### Material for the task ###

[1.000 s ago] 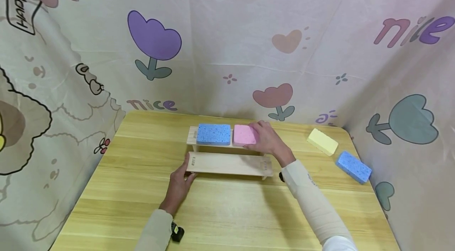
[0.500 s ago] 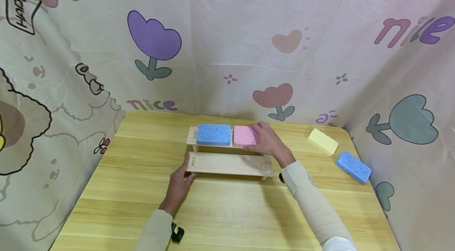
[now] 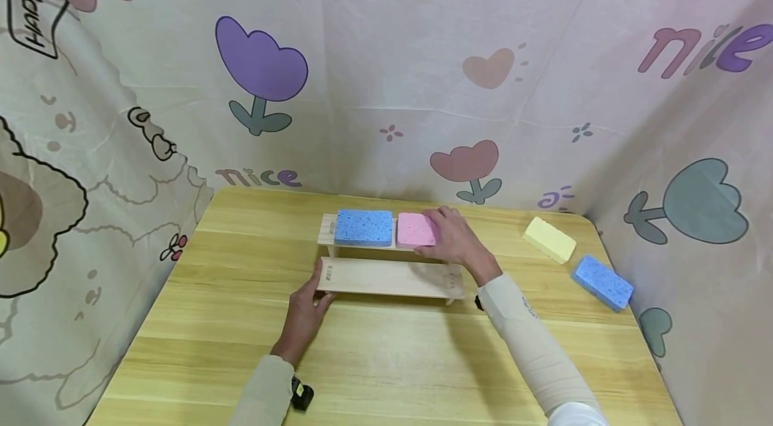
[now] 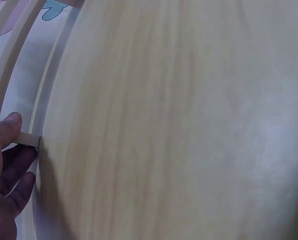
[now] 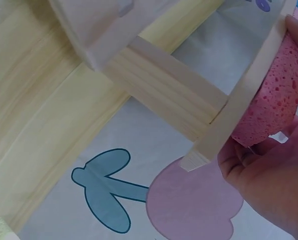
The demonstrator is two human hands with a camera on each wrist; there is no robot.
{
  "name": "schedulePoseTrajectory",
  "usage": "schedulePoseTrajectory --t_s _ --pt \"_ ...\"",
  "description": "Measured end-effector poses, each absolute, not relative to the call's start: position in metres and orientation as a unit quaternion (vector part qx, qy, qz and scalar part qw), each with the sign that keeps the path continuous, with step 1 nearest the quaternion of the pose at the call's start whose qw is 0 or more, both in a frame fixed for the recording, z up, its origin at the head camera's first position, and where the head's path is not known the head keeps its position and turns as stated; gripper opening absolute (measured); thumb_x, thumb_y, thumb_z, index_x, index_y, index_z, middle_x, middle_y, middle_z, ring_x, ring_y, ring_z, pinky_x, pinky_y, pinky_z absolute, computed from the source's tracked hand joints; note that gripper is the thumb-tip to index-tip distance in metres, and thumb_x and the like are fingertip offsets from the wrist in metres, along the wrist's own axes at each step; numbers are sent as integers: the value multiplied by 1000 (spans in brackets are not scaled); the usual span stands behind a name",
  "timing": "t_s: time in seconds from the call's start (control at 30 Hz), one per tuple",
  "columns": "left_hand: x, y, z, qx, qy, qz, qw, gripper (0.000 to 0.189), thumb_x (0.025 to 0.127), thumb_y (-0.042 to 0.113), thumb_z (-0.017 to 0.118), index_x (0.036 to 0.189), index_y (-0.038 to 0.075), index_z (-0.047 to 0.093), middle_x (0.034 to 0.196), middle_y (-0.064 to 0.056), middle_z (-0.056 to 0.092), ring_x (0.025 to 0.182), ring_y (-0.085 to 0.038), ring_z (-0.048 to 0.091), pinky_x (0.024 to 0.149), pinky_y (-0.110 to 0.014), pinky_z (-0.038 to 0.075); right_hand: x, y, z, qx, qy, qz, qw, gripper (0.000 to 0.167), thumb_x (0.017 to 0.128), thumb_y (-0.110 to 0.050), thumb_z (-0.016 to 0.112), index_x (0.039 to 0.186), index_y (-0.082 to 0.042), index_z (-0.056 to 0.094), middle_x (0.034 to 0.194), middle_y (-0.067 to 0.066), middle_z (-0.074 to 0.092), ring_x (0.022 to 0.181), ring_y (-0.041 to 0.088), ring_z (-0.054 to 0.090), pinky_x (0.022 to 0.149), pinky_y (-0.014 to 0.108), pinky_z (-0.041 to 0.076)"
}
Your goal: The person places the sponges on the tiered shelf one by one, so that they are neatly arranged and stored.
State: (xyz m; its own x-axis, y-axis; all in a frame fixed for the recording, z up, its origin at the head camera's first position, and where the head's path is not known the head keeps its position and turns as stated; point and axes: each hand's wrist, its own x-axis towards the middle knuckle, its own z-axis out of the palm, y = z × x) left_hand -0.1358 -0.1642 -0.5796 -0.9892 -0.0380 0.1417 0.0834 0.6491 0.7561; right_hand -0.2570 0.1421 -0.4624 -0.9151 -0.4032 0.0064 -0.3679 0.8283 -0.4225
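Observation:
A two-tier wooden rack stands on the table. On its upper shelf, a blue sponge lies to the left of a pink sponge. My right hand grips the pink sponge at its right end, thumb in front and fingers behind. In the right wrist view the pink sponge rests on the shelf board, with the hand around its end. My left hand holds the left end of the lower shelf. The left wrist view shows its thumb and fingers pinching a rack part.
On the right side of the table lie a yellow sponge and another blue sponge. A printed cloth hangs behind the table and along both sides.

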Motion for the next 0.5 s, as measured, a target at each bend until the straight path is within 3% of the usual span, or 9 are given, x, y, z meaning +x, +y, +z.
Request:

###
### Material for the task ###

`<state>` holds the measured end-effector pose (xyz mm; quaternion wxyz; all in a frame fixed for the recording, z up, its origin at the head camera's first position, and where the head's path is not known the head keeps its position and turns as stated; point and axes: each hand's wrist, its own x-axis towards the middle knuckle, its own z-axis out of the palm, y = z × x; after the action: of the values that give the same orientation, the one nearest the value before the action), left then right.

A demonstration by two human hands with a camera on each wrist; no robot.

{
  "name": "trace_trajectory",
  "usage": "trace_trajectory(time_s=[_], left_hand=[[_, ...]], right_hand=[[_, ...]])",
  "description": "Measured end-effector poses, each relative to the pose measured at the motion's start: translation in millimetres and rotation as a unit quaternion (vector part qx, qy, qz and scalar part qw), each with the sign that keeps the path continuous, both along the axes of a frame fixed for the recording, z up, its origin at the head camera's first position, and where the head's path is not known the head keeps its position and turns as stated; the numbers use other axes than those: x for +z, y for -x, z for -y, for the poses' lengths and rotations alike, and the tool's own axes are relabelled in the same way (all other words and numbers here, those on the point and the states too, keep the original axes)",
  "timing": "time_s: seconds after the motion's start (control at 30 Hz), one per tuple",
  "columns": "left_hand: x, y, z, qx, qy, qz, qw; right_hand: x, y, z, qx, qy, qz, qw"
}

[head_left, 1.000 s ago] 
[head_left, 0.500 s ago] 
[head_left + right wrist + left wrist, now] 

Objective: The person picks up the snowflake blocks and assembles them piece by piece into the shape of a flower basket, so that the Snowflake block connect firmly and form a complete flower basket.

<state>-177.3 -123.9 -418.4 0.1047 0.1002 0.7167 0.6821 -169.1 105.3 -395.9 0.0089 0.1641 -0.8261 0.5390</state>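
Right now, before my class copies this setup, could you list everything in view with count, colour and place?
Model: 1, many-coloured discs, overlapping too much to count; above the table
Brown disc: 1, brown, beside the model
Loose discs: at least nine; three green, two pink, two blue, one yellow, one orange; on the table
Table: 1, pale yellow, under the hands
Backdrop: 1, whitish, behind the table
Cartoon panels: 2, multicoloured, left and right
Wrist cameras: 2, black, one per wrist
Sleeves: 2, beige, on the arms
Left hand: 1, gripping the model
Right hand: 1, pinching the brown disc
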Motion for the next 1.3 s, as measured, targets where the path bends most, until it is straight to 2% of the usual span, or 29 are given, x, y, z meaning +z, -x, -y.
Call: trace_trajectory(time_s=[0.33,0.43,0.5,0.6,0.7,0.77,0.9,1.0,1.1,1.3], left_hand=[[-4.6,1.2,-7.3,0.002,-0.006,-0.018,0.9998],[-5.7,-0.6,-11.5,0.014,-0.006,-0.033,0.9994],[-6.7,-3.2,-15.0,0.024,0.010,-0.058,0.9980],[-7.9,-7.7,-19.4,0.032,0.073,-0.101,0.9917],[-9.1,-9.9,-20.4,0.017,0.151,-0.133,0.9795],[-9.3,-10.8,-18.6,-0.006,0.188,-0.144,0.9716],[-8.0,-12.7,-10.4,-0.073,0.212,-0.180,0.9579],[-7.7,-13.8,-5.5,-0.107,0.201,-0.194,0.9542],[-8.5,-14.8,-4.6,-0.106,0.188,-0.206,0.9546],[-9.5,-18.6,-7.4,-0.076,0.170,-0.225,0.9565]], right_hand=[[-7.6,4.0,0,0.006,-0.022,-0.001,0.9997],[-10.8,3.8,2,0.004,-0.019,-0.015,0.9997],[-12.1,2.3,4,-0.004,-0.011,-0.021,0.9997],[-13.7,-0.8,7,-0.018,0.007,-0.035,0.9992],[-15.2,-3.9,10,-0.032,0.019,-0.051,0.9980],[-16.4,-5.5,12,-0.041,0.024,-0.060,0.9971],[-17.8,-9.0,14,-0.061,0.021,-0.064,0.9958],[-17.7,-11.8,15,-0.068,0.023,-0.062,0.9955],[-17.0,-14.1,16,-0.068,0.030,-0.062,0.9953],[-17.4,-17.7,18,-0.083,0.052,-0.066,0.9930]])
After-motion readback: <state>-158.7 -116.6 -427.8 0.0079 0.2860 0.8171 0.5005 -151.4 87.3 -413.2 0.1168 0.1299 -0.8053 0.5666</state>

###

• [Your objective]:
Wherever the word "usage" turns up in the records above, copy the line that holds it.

• [Answer section]:
  "usage": "schedulePoseTrajectory --t_s _ --pt \"_ ...\"",
  "usage": "trace_trajectory(time_s=[_], left_hand=[[_, ...]], right_hand=[[_, ...]])",

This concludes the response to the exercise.